BACKGROUND: Recently, nicotine administration has been shown to be a potent inhibitor of a variety of innate immune responses, including endotoxin-induced sepsis.
OBJECTIVE: It was the aim of this study to evaluate the effect of nicotine on attenuating lung injury and improving the survival in mice with lipopolysaccharide (LPS)-induced acute lung injury (ALI).
METHODS: ALI was induced in mice by intratracheal instillation of LPS (3 mg/ml). The mice received intratracheal instillation of nicotine (50, 250 and 500 μg/kg) before or after LPS administration. Pulmonary histological changes were evaluated by hematoxylin-eosin stain, and lung wet/dry weight ratios were observed. Concentrations of tumor necrosis factor (TNF)-α, interleukin (IL)-1β and high mobility group box (HMGB)-1, as well as myeloperoxidase (MPO) activity were measured by enzyme-linked immunosorbent assay. The mortality rate was recorded and analyzed by the Kaplan-Meier method.

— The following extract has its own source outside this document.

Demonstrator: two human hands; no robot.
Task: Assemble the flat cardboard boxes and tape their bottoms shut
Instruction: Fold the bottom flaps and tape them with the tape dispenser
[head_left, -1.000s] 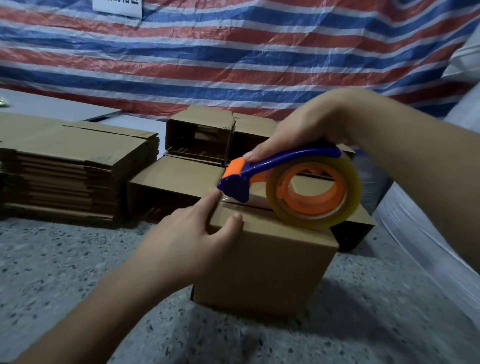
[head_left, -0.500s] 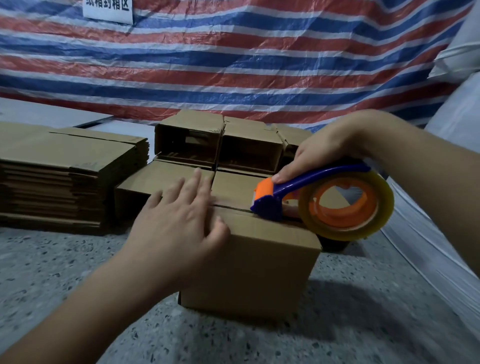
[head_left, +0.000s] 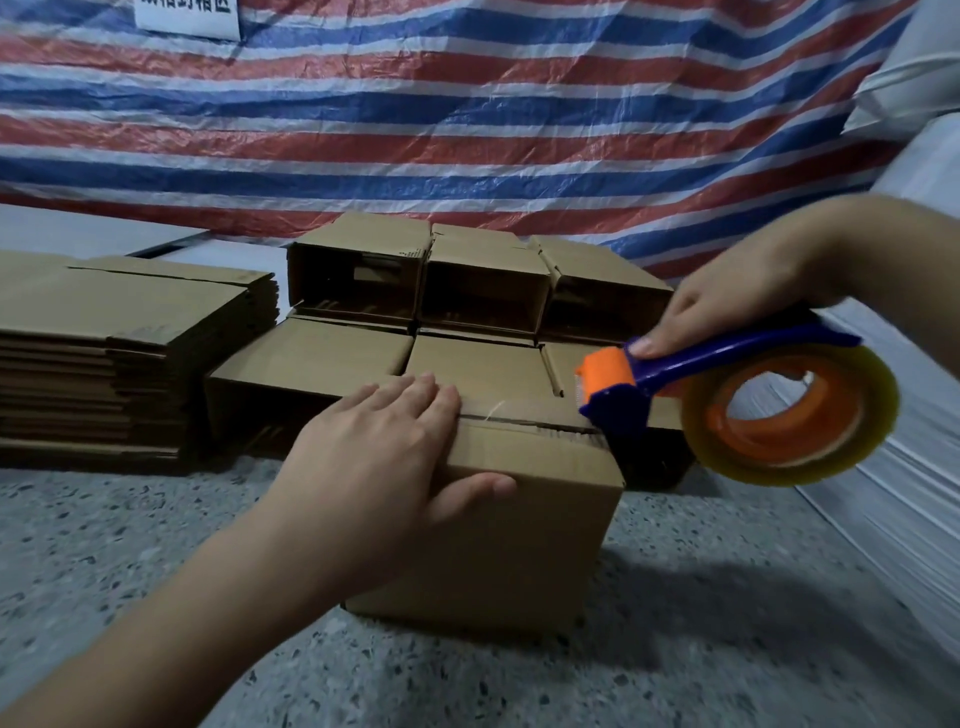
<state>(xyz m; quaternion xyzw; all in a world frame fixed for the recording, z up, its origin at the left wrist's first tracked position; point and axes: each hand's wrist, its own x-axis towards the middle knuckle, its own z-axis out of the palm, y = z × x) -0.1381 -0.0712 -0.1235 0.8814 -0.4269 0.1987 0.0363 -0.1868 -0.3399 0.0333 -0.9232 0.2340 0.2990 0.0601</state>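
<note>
The left hand (head_left: 379, 457) is pressing flat, fingers straight, on the box (head_left: 498, 519) standing on the floor (head_left: 727, 649), steadying its closed flaps. The right hand (head_left: 727, 306) is gripping the tape dispenser (head_left: 727, 395) at the seam's right edge, apparently to finish the strip.

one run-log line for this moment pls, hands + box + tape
left hand: flat on box top, open | right hand: grips tape dispenser at box's right edge | seam: tape visible | flat stack: left
</note>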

RESULTS: Nicotine pretreatment significantly attenuated the severity of lung injury and inhibited the production of TNF-α, IL-1β and HMGB-1 in mice with ALI. After LPS administration, the lung wet/dry weight ratios, as an index of lung edema, and MPO activity were also markedly reduced by nicotine pretreatment. Early treatment with a high dose of nicotine (500 μg/kg) after LPS administration decreased the mortality in mice with ALI, even when treatment was started 24 h after LPS administration.
CONCLUSION: Nicotine attenuated the lung injury and reduced mortality in mice with LPS-induced ALI.
Copyright © 2010 S. Karger AG, Basel.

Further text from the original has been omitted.